== EXERCISE DATA ==

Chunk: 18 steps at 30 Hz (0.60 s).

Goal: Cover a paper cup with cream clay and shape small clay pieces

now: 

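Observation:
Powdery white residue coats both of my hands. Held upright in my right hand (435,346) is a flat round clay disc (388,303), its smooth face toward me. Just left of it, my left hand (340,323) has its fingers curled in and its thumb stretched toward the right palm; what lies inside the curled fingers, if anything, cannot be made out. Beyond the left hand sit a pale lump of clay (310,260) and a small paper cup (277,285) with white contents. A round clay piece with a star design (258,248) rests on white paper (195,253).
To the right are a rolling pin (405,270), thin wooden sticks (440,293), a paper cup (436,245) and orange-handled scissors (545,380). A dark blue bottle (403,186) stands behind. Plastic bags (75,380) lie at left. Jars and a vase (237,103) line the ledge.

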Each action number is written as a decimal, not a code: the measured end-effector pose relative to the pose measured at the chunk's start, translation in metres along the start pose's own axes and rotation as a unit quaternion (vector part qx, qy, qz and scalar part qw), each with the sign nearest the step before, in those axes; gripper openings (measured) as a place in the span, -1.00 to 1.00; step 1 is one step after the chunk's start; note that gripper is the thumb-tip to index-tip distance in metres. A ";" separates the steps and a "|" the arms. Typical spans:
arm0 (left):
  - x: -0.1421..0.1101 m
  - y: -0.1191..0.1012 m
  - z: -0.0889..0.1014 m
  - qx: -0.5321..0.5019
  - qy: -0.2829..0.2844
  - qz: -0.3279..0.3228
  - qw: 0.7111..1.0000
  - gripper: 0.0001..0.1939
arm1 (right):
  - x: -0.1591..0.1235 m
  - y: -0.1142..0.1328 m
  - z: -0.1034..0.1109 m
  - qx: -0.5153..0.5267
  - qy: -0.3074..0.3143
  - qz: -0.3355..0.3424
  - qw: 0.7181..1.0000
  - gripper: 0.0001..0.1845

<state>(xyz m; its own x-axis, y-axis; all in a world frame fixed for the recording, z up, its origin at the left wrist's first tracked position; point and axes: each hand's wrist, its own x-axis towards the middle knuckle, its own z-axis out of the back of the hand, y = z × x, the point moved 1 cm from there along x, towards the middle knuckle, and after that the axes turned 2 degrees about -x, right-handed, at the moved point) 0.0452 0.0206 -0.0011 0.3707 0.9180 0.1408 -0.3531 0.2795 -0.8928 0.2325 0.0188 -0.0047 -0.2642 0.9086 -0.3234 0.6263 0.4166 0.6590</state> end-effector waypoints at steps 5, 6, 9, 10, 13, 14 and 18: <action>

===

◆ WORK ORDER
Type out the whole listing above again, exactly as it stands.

◆ TASK OUTPUT
Chunk: 18 steps at 30 Hz (0.60 s).

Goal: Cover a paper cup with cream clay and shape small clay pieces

now: 

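Observation:
Powdery white residue coats both of my hands. Held upright in my right hand (435,346) is a flat round clay disc (388,303), its smooth face toward me. Just left of it, my left hand (340,323) has its fingers curled in and its thumb stretched toward the right palm; what lies inside the curled fingers, if anything, cannot be made out. Beyond the left hand sit a pale lump of clay (310,260) and a small paper cup (277,285) with white contents. A round clay piece with a star design (258,248) rests on white paper (195,253).
To the right are a rolling pin (405,270), thin wooden sticks (440,293), a paper cup (436,245) and orange-handled scissors (545,380). A dark blue bottle (403,186) stands behind. Plastic bags (75,380) lie at left. Jars and a vase (237,103) line the ledge.
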
Each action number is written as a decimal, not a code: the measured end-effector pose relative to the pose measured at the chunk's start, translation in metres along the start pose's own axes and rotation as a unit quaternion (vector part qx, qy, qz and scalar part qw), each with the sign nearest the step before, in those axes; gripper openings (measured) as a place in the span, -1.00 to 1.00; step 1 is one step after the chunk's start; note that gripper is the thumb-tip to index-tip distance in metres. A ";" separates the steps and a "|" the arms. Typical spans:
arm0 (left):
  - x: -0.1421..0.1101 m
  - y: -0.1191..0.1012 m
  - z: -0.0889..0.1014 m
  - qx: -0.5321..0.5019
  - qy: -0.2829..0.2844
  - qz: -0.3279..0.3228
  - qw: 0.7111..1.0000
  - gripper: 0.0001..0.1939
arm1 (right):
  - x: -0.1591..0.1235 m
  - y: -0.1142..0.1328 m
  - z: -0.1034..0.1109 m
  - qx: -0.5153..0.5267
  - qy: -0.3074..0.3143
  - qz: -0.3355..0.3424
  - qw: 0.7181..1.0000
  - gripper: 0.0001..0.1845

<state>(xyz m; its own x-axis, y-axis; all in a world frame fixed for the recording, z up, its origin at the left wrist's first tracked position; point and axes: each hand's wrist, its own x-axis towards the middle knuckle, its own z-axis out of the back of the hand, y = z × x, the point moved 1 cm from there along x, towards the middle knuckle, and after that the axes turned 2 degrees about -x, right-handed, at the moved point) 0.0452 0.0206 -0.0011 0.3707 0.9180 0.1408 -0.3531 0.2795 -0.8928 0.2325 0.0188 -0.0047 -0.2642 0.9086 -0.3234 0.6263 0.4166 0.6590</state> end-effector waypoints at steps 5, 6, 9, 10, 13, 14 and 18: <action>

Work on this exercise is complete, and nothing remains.